• What you need to do
From the material below, tally every line containing "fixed"; reply with the total only.

• Data for processing
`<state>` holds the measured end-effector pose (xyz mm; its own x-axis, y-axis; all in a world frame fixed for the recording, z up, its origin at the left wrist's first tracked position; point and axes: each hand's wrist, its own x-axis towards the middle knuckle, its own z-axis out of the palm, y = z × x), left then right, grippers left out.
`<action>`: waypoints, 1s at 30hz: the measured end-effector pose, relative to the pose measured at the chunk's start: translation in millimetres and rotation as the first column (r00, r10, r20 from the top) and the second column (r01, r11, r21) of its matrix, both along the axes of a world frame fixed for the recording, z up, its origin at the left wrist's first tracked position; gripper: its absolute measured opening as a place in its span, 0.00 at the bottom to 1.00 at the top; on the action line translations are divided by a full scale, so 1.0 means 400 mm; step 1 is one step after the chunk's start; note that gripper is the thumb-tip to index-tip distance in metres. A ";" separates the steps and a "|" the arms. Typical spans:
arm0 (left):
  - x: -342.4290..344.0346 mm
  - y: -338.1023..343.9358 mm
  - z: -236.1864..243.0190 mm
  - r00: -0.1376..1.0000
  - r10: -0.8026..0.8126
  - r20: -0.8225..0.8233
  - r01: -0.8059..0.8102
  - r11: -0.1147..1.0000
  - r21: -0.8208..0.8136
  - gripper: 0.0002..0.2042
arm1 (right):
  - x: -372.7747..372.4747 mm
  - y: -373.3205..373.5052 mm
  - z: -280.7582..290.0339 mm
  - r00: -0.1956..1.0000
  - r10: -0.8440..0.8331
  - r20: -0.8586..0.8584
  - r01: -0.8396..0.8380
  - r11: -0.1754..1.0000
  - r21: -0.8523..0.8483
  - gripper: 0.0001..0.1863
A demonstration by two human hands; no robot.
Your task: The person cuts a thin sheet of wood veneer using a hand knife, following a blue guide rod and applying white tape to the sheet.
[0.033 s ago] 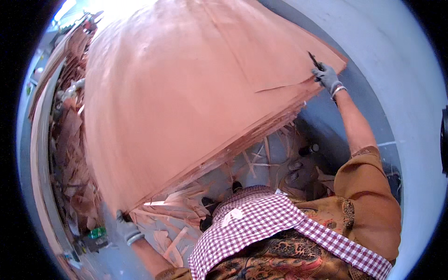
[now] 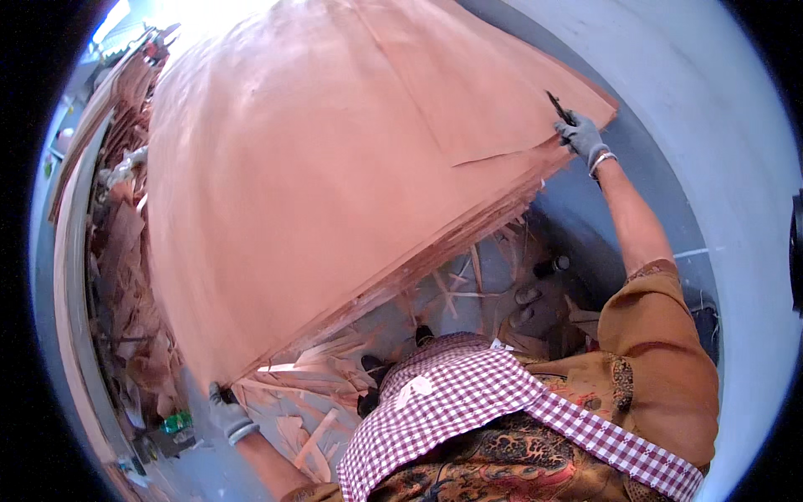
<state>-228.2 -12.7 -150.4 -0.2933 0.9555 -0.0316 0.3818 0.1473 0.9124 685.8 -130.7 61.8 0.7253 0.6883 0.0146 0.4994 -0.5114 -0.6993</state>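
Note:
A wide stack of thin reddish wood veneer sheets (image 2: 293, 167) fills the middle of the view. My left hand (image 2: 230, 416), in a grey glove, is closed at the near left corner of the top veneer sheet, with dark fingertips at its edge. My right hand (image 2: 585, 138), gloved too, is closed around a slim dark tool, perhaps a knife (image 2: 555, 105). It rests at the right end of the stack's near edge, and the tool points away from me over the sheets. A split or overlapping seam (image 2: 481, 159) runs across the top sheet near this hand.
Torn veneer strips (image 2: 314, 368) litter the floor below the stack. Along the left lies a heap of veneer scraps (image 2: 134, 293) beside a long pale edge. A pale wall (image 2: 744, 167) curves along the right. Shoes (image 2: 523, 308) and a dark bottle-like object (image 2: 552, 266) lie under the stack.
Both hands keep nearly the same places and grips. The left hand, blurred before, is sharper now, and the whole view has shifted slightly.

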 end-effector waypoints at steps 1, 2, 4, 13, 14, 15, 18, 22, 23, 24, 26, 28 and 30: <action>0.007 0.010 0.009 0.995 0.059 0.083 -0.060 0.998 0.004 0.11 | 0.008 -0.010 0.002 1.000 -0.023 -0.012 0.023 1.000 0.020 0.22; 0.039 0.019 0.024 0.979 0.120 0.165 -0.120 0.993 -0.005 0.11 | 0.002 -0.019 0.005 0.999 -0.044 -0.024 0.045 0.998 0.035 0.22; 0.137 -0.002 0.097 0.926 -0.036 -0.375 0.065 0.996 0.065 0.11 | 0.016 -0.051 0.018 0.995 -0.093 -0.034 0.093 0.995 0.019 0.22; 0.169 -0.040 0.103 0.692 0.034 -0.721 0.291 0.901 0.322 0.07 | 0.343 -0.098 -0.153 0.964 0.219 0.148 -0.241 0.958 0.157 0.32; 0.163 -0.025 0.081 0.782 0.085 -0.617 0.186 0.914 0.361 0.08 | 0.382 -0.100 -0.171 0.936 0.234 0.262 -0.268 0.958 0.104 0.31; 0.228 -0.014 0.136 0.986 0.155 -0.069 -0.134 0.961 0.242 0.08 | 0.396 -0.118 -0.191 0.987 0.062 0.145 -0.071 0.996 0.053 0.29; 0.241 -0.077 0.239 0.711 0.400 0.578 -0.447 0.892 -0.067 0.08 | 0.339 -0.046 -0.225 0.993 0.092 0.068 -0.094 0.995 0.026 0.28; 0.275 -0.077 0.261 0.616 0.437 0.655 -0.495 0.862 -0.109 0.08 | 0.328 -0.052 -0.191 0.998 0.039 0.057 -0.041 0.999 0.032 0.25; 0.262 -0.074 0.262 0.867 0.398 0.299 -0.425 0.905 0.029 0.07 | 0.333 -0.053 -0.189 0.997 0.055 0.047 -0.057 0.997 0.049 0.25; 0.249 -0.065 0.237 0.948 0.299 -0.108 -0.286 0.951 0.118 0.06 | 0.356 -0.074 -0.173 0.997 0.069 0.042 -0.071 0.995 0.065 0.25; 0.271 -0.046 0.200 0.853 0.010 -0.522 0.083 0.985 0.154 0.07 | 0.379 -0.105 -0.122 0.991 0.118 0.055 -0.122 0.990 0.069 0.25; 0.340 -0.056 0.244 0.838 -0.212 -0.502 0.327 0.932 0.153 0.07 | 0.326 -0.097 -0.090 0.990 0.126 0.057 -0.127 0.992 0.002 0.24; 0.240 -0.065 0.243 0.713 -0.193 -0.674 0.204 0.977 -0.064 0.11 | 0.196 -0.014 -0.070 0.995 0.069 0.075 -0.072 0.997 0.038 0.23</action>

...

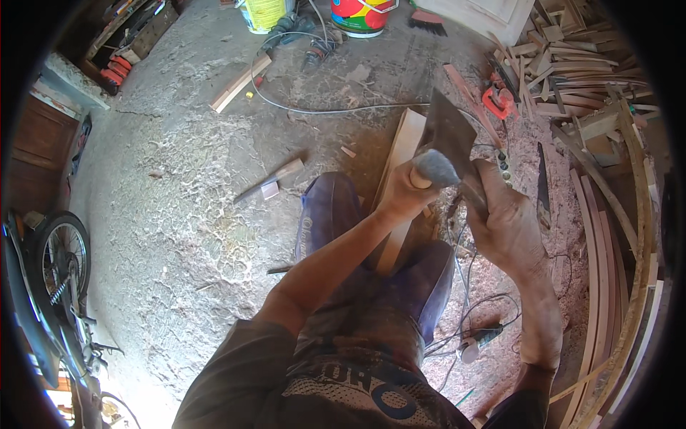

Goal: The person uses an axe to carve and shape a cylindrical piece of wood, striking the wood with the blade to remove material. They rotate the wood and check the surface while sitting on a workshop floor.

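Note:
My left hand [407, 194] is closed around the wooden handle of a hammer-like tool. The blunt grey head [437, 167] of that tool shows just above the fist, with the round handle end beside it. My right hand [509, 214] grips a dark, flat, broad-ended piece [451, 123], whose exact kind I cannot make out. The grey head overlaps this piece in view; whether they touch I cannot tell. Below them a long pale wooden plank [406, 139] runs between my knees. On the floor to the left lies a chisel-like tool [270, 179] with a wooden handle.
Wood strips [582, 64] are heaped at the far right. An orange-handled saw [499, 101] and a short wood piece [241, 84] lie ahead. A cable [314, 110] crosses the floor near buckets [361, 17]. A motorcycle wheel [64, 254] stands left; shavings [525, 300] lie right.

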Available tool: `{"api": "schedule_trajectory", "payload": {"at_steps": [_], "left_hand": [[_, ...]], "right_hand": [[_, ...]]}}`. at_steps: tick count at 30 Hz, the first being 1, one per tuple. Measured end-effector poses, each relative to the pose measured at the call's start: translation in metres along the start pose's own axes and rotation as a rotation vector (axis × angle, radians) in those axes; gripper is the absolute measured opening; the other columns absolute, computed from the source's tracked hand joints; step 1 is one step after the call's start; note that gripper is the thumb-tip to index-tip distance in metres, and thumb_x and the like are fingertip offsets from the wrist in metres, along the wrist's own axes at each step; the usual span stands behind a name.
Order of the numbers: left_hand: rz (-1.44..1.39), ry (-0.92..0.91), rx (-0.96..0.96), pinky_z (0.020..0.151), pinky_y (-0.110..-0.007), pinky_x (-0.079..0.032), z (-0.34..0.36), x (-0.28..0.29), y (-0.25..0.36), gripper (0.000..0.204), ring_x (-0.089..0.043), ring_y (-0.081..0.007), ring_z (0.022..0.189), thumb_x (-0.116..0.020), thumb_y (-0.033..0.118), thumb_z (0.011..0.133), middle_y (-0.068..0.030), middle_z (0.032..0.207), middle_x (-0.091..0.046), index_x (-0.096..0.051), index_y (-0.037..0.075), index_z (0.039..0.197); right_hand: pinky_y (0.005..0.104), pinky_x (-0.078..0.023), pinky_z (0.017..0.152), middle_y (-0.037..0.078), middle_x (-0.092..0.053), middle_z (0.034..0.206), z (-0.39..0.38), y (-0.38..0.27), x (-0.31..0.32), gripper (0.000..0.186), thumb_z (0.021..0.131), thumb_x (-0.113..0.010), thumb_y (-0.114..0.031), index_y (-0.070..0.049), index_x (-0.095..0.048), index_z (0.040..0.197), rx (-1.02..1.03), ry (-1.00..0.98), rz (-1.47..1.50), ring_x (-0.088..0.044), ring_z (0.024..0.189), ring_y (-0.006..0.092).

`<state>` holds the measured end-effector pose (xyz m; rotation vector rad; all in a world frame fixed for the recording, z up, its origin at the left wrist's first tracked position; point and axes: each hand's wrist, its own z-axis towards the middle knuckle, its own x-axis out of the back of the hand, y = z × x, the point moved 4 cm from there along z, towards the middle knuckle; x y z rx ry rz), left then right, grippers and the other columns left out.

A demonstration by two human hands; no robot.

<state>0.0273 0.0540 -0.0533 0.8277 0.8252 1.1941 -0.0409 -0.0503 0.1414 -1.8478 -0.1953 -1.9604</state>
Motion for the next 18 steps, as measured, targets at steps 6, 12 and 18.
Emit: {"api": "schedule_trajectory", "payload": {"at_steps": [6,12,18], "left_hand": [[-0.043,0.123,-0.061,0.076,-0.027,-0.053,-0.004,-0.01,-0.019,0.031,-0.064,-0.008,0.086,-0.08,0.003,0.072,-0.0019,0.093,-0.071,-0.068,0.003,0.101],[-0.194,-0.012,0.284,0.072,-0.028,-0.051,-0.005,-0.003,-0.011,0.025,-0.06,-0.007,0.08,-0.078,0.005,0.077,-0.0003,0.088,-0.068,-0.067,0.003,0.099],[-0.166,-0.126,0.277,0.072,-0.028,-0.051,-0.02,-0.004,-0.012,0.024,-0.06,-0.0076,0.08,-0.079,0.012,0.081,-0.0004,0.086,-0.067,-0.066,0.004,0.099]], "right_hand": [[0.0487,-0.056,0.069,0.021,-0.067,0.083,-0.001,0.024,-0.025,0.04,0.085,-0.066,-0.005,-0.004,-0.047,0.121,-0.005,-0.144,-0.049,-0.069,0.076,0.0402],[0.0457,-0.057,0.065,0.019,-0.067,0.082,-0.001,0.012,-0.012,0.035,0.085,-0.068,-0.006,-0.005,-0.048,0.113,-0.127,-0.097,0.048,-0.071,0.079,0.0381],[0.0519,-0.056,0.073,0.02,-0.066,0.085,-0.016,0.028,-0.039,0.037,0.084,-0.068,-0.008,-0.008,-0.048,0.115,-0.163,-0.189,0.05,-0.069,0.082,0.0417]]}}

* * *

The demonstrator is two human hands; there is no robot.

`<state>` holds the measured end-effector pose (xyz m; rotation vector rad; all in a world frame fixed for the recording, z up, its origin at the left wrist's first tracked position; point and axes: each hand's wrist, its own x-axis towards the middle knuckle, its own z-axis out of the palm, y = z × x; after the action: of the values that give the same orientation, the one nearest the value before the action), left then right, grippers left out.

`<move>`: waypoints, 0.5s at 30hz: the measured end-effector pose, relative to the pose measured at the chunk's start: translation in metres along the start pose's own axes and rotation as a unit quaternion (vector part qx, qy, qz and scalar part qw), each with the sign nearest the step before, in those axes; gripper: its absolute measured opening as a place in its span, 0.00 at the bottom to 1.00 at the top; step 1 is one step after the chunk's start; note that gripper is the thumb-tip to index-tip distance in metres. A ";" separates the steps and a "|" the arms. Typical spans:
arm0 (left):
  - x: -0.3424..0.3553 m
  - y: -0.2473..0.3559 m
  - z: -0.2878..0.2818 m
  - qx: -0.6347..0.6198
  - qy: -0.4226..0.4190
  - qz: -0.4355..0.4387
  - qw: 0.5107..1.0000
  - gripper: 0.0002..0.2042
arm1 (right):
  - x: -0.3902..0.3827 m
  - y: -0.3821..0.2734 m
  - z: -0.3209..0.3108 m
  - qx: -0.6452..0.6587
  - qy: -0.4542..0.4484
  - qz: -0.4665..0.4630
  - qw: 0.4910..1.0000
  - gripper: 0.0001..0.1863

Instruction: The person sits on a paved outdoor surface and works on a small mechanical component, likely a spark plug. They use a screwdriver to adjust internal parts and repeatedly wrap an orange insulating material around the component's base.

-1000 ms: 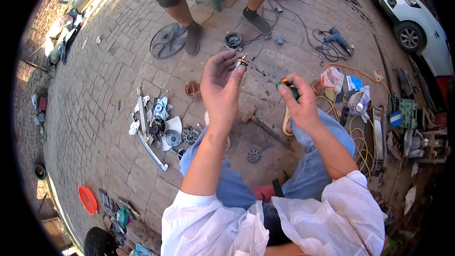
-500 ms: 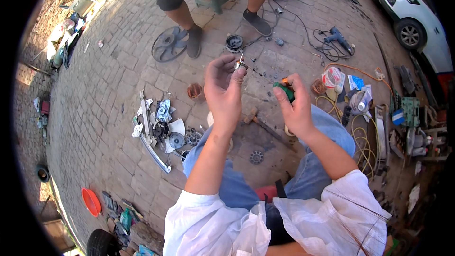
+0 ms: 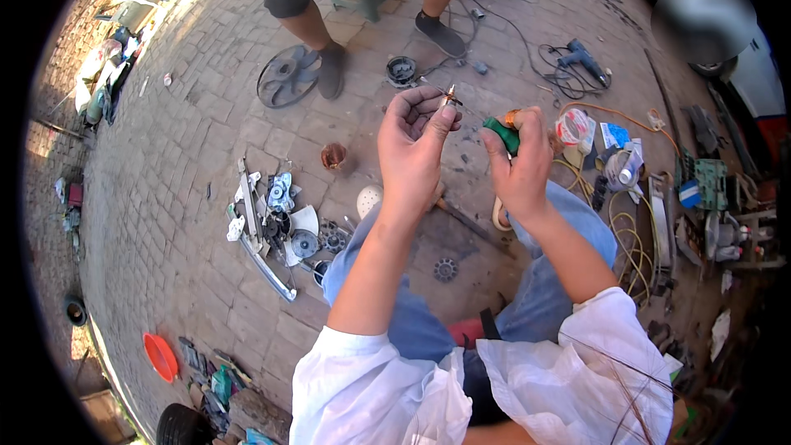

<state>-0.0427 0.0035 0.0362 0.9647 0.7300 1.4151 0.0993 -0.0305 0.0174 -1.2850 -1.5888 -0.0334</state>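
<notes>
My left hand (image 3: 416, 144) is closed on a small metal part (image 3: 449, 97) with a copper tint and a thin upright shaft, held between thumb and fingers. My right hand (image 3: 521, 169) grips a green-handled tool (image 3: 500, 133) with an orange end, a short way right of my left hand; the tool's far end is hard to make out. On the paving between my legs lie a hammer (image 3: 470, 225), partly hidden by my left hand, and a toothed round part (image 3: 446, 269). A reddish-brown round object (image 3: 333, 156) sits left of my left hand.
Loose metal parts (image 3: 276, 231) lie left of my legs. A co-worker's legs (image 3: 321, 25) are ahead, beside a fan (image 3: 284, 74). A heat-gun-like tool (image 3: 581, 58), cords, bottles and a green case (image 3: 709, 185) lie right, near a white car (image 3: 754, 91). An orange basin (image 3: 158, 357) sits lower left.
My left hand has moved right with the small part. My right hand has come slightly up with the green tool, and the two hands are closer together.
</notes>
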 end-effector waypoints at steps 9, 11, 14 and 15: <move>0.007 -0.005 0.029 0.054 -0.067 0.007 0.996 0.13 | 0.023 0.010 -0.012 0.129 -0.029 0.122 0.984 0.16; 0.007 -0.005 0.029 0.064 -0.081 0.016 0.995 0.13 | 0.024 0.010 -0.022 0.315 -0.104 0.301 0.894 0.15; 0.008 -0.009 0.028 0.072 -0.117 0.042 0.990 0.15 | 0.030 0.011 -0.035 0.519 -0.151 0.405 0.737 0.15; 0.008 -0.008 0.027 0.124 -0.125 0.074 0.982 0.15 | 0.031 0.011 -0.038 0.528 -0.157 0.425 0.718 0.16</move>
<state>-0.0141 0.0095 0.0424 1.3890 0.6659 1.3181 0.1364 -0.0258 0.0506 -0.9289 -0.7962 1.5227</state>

• Result of this exercise
4